This disclosure relates to a training data generation method, a training data generation program, a training data generation apparatus, and a product identification apparatus.
Patent document 1 (JP-A No. 2017-27136) discloses a shop system that identifies products by image recognition. The system is expected to be applied in store checkout counters, for example.
When capturing an image in which there is more than one product, sometimes the products partially overlap each other. In such cases, this poses an obstacle for conventional image processing to distinguish between the plural products that overlap each other. This problem is also the same in image processing using machine learning, which has been receiving attention in recent years.
It is a problem of this disclosure to enable a product identification apparatus that identifies plural products to distinguish between overlapping products when using machine learning to train a computing unit that computes the quantities of the products.
A training data generation method pertaining to a first aspect is used to generate a computing unit for a product identification apparatus that computes, from a group image in which there are one or more types of products, the quantities of each type of the products included in the group image. The training data includes plural learning group images and labels assigned to each of the plural learning group images. The training data generation method comprises a first step of acquiring individual images in each of which there is one product of one type and a second step of generating the plural learning group images including one or more of the products by randomly arranging the individual images. The plural learning group images generated in the second step include learning group images in which the individual images at least partially overlap each other.
According to this method, at least some of the learning group images are learning group images in which the individual images at least partially overlap each other. Consequently, training image data configuring the computing unit capable of identifying the overlapping products can be obtained.
A training data generation method pertaining to a second aspect is the training data generation method pertaining to the first aspect, further comprising a third step of assigning, as the labels to the learning group images, the quantities of each type of the products included in the learning group images generated in the second step.
According to this method, the training data includes as the labels the quantities of each of the products. Consequently, the computing unit can be trained to be able to identify the quantities of the products.

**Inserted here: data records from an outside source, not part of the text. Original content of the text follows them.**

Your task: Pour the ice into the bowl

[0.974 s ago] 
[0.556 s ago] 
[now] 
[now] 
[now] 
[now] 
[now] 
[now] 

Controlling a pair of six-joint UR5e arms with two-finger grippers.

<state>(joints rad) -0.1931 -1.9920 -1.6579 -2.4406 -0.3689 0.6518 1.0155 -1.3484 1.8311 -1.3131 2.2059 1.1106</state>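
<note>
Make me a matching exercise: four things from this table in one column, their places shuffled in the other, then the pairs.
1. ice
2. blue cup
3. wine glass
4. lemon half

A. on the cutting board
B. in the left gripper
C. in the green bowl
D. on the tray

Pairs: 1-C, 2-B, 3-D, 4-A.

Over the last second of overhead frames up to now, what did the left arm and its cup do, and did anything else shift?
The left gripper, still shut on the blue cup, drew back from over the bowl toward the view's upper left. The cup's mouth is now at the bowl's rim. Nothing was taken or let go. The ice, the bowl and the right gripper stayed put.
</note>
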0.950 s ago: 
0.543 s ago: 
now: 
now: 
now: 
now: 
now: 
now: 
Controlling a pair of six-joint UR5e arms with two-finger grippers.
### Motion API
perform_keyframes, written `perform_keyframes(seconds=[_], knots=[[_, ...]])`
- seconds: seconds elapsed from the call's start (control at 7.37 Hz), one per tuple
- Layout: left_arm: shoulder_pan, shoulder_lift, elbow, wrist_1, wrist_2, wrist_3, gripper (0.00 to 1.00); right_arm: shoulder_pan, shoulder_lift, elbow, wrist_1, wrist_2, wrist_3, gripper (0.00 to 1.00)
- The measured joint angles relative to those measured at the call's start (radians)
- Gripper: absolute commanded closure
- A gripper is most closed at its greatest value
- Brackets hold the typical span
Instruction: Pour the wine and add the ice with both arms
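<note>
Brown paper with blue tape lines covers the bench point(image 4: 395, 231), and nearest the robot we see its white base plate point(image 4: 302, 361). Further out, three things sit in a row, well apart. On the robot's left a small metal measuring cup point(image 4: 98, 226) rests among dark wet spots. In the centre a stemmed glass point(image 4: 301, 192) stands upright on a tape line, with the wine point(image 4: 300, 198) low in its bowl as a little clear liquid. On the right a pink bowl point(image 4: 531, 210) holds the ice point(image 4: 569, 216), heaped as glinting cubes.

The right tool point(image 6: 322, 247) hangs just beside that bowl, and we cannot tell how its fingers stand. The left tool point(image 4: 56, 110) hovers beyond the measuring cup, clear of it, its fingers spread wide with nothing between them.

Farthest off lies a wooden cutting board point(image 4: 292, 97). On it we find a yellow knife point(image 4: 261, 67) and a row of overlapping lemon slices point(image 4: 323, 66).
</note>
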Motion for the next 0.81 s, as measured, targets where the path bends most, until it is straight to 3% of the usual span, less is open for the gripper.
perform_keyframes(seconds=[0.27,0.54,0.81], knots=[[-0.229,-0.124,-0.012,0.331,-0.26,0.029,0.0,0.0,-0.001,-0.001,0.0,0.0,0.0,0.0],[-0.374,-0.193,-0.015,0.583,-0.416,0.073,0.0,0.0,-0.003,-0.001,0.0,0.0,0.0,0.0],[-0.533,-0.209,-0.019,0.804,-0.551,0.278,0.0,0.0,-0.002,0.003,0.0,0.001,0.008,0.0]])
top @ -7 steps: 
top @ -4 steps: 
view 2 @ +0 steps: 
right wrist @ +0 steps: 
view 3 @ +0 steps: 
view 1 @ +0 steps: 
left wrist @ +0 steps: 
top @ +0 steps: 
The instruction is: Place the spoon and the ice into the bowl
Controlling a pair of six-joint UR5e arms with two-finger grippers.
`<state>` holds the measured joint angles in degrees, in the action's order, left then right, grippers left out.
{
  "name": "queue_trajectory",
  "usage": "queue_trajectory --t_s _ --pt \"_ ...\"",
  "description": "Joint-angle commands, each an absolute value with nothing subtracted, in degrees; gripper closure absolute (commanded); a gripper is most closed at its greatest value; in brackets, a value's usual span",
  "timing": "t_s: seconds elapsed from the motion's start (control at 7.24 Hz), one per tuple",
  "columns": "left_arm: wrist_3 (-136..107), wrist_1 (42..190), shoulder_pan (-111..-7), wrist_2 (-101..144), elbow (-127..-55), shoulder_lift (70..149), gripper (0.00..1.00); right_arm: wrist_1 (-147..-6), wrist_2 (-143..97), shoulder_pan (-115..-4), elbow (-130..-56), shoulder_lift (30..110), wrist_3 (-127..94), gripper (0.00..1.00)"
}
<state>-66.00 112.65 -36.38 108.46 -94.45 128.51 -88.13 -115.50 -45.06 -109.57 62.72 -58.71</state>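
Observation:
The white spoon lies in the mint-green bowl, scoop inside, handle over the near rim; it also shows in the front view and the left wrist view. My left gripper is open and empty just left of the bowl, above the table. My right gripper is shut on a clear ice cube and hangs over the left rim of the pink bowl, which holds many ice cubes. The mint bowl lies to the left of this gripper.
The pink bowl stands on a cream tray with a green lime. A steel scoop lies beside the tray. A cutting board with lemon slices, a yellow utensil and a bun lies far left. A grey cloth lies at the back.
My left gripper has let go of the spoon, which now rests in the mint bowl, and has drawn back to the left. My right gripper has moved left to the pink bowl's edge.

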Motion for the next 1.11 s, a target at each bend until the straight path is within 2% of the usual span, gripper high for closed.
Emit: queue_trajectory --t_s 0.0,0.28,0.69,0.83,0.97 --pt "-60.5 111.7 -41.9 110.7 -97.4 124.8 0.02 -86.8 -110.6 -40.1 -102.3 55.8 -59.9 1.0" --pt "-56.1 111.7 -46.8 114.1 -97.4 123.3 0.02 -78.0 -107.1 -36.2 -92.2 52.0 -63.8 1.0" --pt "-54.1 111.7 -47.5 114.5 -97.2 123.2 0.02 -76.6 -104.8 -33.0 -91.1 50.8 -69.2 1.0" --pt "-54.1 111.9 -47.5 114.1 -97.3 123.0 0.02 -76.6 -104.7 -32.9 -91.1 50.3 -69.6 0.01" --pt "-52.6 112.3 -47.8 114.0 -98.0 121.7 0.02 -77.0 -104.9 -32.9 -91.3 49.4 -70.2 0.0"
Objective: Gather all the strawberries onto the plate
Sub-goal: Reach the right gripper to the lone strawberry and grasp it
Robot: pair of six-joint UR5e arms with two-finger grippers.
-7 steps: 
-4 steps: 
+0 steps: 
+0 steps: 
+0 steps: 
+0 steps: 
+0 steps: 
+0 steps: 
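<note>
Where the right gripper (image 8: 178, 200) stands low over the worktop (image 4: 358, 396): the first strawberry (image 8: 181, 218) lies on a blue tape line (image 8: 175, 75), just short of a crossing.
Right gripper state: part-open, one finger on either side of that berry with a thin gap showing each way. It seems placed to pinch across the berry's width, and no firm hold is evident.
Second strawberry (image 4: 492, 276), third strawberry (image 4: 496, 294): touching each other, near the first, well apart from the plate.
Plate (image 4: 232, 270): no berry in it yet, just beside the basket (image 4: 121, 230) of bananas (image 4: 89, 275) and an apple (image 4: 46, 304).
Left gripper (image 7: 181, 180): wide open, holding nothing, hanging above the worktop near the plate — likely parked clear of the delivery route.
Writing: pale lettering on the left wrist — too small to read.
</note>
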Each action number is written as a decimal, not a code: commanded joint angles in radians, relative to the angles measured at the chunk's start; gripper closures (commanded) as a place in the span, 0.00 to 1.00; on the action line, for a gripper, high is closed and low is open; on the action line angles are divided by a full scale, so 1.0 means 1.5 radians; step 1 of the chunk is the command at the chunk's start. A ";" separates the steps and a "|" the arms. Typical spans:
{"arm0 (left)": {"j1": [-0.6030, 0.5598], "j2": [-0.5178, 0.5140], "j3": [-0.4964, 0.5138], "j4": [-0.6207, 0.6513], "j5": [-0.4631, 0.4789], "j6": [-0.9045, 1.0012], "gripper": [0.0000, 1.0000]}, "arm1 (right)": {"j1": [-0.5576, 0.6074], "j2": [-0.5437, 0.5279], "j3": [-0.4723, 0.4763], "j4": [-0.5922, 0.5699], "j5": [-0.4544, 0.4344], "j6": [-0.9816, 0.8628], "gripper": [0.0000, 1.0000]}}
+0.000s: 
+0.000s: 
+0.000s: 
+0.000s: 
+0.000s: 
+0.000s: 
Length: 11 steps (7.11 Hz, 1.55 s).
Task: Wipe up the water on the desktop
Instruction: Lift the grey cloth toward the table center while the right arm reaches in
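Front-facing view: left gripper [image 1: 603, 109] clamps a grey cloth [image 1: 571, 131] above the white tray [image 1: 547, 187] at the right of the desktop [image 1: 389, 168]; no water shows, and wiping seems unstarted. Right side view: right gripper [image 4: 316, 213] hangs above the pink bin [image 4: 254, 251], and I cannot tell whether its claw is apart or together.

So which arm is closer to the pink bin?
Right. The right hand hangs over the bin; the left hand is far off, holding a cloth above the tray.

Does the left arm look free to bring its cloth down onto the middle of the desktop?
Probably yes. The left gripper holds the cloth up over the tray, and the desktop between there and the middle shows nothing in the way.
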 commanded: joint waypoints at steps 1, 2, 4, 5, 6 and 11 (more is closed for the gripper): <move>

A training data generation method pertaining to a third aspect is the training data generation method pertaining to the first aspect, further comprising a third step of assigning, as the labels to the learning group images, coordinates of centroids corresponding to each of the individual images included in the learning group images generated in the second step.
According to this method, the training data includes as the labels the coordinates of the centroids of the individual images. Consequently, the computing unit can be trained to not mistake plural products for a single product.
A training data generation method pertaining to a fourth aspect is the training data generation method pertaining to the first aspect, further comprising a third step of assigning, as the labels to the learning group images, replacement images in which each of the individual images included in the learning group images generated in the second step have been replaced with corresponding representative images.
According to this method, the training data includes as the labels the replacement images in which the individual images have been replaced with the representative images.
A training data generation method pertaining to a fifth aspect is the training data generation method pertaining to the fourth aspect, wherein the representative images are pixels representing centroids of each of the individual images.
According to this method, the training data includes as the labels the replacement images in which the individual images have been replaced with their centroid pixels.
A training data generation method pertaining to a sixth aspect is the training data generation method pertaining to the fourth aspect, wherein the representative images are outlines of each of the individual images.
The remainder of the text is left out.